### TASK DETAILS
Pull out every line in the data that has the string "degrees" in it.

### DATASET CONTENT
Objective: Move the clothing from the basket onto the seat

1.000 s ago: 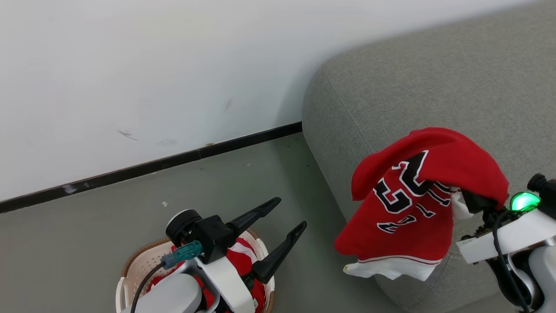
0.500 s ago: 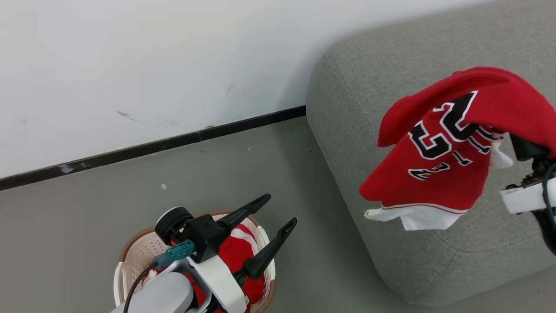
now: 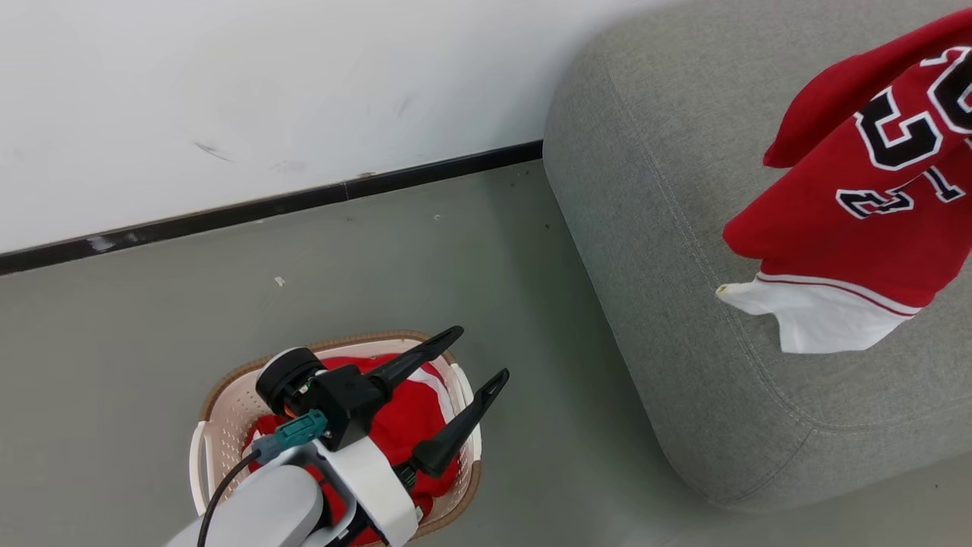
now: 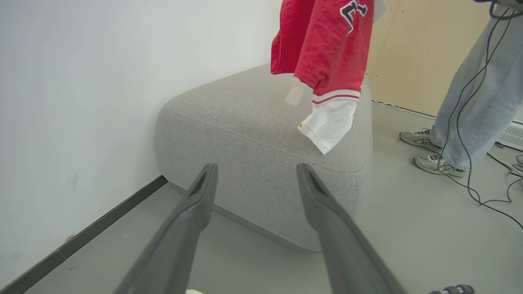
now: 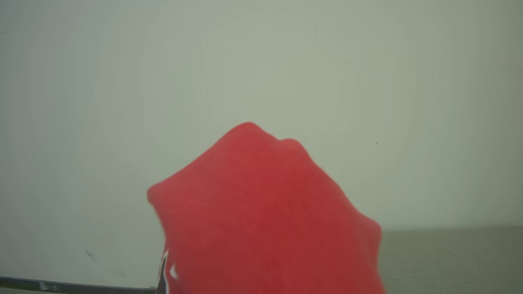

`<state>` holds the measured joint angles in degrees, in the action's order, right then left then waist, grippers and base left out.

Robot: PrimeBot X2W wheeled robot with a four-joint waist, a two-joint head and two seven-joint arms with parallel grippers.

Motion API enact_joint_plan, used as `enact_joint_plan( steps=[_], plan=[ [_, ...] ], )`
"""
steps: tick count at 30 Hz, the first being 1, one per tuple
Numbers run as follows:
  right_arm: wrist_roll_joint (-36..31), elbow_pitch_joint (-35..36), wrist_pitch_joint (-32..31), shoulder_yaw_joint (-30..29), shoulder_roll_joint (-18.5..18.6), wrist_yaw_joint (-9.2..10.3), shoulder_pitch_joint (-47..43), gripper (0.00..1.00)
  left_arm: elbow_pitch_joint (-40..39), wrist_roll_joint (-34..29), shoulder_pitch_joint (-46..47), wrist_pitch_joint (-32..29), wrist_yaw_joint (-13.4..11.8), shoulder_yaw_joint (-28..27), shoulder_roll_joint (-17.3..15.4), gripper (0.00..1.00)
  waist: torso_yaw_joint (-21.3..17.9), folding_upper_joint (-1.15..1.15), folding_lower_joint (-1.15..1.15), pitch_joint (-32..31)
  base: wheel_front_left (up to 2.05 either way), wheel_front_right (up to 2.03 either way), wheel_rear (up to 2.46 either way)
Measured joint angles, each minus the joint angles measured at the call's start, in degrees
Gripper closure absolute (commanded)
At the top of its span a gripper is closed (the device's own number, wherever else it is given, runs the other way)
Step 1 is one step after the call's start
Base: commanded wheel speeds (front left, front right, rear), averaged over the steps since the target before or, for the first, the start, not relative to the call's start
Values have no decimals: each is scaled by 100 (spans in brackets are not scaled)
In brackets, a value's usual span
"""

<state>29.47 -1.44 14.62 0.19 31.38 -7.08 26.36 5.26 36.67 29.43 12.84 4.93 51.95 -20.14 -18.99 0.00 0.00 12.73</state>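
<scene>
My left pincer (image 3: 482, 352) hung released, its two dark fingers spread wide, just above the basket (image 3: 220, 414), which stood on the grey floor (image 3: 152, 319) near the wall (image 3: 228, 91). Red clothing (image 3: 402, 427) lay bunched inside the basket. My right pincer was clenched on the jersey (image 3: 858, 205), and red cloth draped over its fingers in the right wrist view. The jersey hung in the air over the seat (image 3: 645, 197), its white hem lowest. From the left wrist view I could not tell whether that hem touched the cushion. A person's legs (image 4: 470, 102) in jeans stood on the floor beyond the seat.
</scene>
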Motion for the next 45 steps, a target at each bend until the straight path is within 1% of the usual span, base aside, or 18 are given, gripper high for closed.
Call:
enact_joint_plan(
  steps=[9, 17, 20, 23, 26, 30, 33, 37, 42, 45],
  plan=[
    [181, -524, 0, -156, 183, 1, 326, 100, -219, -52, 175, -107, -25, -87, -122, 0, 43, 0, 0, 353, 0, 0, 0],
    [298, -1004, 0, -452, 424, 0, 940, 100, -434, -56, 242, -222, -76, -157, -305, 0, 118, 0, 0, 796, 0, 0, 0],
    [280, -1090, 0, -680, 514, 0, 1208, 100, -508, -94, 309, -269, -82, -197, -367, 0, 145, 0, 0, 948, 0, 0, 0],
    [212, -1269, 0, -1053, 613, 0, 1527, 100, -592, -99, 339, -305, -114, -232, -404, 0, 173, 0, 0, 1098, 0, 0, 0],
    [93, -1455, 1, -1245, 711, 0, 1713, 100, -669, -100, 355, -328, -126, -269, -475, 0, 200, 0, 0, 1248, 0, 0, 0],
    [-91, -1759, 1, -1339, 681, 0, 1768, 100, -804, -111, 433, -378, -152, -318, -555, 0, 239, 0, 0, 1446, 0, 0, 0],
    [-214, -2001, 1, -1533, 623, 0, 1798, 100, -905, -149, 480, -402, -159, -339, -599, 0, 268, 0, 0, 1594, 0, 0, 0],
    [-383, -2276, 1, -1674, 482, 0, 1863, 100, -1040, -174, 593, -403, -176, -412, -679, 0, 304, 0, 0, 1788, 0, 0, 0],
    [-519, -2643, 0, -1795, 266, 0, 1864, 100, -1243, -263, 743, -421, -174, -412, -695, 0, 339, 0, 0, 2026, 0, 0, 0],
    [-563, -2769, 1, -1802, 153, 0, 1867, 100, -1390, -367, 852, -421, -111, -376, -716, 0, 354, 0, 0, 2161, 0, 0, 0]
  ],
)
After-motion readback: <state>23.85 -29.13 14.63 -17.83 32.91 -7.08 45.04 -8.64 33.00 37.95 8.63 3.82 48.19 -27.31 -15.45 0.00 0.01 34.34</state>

### TASK OUTPUT
`<state>` holds the measured joint angles in degrees, in the action's order, right then left then waist, grippers and base left out.
Measured joint angles, each minus the joint angles measured at the call's start, in degrees

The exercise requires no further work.